1. C’est un business de la vulnérabilité, et rien que ça c’est un problème
2. C’est un toboggan très raide et arrosé qui mène droit vers l’éco-fascisme. Toutes ces "thérapie" sont un florilège:
- de pensées essentialistes et différentialistes
- de conceptions "vitaliste" avec des variations autour de l’équilibre "naturel" du vivant à rétablir, la "vitalité" des corps,… On est souvent à 2cm de l’eugénisme.
- de pensées complotistes autour du système médical
3. Notre classe, les femmes et les travailleurs·ses, on n’a pas besoin de ça. On a besoin:
- de se battre pour le service public de la santé et contre les désert médicaux
- de construire un rapport de force avec le corps médical pour qu’il prenne en compte l’intersectionnalité des dominations et leur impact sur la santé : racisme, sexisme, validisme, grossophobie, … Pour ça il y a plein de pistes: alliances avec les syndicats des travailleurs·ses de la santé, associations de patient·es, dénonciations publiques, listes de praticien·nes, …
- construire notre autonomie SANS ésotérique inutile. Oui c’est possible. Des mouvements de sefl help, associations féministes genre planning familial, groupes d’auto-supports, …
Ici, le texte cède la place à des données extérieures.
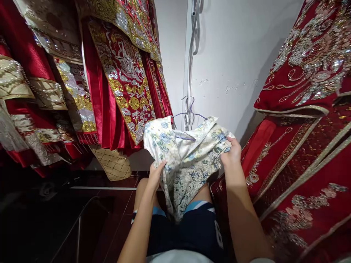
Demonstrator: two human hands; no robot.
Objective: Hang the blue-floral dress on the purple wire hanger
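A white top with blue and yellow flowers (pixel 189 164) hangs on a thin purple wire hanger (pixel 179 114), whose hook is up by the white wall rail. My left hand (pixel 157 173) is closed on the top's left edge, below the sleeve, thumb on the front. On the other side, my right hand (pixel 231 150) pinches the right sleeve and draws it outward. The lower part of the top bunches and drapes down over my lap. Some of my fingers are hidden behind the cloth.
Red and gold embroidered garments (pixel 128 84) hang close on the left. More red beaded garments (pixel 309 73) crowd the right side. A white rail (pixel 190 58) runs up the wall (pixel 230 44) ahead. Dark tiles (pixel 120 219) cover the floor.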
- lutter pour la nationalisation de la production de médicaments, …
Et clairement je fais un lien entre la désertion des luttes collectives autour de la santé et le recours à des "alternatives" individualistes.
Oui le système médical est défaillant, oui c’est impossible de trouver un·e médecin dans pleins d’endroit, oui l’industrie pharmaceutique c’est une industrie capitaliste de merde. Pour autant, la solution n’est PAS la naturopathie.